## Provided data
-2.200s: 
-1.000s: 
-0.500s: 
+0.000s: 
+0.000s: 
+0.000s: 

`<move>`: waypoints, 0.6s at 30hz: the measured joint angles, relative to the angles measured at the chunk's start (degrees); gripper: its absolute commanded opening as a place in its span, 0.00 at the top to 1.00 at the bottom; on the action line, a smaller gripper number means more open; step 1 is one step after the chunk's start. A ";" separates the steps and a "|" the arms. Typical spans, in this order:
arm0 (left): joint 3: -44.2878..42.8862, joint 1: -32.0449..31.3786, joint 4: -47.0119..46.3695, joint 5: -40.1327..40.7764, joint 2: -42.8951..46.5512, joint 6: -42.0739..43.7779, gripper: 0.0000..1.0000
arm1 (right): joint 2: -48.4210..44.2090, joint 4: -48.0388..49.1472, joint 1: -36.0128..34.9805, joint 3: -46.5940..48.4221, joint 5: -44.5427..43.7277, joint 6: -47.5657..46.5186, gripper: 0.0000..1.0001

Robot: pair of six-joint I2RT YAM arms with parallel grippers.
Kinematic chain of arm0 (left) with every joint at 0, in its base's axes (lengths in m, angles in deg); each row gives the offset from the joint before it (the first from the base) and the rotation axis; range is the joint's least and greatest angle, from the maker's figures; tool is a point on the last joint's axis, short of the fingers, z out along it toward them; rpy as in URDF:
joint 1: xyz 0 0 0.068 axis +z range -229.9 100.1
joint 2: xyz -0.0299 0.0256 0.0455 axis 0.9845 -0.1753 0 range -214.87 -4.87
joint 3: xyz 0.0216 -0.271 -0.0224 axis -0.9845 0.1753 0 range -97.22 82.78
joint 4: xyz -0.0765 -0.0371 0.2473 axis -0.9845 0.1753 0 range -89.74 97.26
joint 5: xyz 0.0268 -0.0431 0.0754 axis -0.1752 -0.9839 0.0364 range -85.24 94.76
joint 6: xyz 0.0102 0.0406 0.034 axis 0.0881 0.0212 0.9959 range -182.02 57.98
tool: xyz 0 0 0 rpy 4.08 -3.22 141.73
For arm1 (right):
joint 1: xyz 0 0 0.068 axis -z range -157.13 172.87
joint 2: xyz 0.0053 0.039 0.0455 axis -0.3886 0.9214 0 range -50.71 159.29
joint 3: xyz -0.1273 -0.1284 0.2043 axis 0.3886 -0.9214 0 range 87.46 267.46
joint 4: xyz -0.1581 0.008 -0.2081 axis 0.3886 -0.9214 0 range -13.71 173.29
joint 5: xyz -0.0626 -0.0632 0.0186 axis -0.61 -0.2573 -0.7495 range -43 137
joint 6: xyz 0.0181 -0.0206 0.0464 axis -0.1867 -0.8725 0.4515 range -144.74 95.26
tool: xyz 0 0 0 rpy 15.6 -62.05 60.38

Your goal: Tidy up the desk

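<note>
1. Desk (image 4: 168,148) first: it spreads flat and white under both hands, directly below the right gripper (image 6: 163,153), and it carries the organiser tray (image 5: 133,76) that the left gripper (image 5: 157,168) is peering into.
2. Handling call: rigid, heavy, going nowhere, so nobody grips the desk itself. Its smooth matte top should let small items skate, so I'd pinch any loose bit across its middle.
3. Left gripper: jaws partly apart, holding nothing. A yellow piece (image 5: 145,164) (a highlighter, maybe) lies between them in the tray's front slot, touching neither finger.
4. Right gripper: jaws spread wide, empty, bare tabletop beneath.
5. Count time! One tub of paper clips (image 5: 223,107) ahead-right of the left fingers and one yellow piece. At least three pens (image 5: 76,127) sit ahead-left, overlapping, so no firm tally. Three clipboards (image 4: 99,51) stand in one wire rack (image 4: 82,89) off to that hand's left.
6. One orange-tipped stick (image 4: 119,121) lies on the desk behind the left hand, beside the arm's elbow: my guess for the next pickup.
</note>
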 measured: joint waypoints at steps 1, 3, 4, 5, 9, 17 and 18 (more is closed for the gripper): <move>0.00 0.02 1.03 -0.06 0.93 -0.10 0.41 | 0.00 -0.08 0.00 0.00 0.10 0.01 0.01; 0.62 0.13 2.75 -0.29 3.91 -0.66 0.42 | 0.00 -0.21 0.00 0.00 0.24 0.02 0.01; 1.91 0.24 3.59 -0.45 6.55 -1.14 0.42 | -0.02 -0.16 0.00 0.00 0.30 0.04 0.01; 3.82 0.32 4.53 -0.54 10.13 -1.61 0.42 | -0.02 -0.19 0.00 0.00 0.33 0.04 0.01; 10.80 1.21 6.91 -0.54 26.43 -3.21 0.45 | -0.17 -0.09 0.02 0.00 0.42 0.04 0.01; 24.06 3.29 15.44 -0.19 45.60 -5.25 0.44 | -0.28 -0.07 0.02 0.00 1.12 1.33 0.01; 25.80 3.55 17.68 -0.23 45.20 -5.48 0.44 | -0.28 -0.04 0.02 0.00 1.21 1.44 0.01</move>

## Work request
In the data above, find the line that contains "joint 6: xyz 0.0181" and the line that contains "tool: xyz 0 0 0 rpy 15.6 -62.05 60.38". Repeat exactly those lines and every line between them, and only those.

## Written reply
joint 6: xyz 0.0181 -0.0206 0.0464 axis -0.1867 -0.8725 0.4515 range -144.74 95.26
tool: xyz 0 0 0 rpy 15.6 -62.05 60.38

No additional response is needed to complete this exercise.